§ Task directions
A verbatim restatement of the data, free of pictures, is what you should output.

§ Available data
[Start of section]

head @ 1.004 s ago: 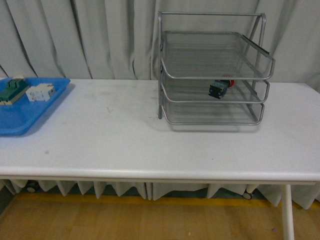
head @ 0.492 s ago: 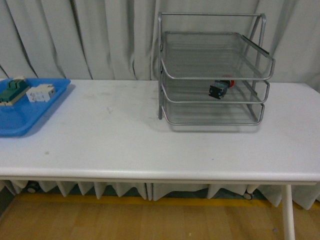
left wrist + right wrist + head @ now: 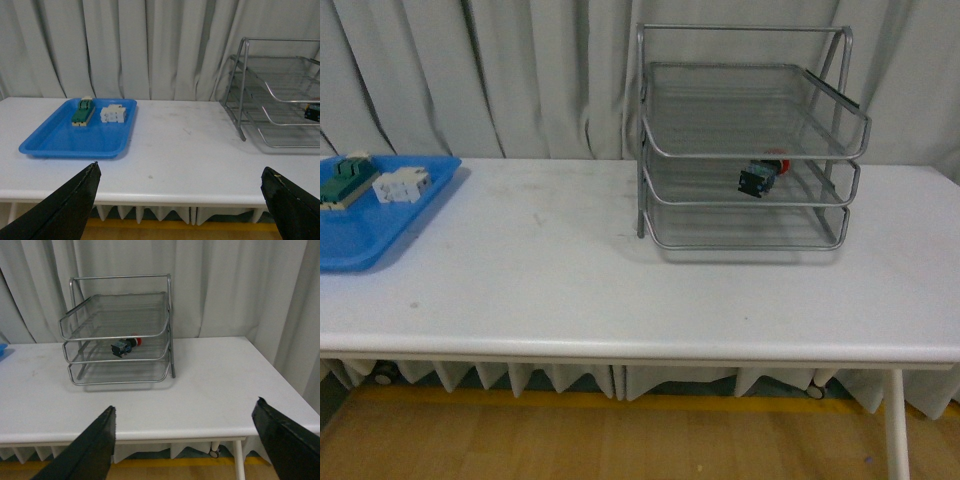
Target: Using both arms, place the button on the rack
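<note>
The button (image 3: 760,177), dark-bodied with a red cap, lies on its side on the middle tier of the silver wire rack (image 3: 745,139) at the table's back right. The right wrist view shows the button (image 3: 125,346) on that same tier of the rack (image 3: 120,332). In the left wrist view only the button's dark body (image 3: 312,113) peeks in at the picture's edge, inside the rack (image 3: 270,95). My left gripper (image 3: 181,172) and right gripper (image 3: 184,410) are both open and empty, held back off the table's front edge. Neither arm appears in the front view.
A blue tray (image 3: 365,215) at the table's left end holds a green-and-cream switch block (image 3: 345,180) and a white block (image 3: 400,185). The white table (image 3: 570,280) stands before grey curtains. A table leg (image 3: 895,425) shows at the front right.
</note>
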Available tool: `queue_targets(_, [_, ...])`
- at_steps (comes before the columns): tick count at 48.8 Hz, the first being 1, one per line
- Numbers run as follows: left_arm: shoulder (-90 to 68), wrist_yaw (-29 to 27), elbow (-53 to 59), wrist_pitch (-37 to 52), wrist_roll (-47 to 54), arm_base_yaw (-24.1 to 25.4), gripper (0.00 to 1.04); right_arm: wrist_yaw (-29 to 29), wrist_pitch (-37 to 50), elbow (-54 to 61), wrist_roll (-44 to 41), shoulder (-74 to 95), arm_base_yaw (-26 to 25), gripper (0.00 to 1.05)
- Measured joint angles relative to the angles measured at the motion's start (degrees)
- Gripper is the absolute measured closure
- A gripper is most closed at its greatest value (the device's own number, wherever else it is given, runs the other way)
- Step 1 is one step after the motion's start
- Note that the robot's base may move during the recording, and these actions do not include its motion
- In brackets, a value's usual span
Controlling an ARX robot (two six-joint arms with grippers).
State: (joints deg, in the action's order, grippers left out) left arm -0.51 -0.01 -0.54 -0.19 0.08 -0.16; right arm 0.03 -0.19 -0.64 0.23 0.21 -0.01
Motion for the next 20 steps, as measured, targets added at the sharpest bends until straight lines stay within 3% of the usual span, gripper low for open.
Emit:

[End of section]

§ Written response
head @ 1.004 s ago: 
head @ 0.492 s ago: 
left wrist + right wrist + head @ now: 
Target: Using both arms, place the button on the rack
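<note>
The button (image 3: 760,177), dark-bodied with a red cap, lies on its side on the middle tier of the silver wire rack (image 3: 745,139) at the table's back right. The right wrist view shows the button (image 3: 125,346) on that same tier of the rack (image 3: 120,332). In the left wrist view only the button's dark body (image 3: 312,113) peeks in at the picture's edge, inside the rack (image 3: 270,95). My left gripper (image 3: 181,172) and right gripper (image 3: 184,410) are both open and empty, held back off the table's front edge. Neither arm appears in the front view.
A blue tray (image 3: 365,215) at the table's left end holds a green-and-cream switch block (image 3: 345,180) and a white block (image 3: 400,185). The white table (image 3: 570,280) stands before grey curtains. A table leg (image 3: 895,425) shows at the front right.
</note>
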Available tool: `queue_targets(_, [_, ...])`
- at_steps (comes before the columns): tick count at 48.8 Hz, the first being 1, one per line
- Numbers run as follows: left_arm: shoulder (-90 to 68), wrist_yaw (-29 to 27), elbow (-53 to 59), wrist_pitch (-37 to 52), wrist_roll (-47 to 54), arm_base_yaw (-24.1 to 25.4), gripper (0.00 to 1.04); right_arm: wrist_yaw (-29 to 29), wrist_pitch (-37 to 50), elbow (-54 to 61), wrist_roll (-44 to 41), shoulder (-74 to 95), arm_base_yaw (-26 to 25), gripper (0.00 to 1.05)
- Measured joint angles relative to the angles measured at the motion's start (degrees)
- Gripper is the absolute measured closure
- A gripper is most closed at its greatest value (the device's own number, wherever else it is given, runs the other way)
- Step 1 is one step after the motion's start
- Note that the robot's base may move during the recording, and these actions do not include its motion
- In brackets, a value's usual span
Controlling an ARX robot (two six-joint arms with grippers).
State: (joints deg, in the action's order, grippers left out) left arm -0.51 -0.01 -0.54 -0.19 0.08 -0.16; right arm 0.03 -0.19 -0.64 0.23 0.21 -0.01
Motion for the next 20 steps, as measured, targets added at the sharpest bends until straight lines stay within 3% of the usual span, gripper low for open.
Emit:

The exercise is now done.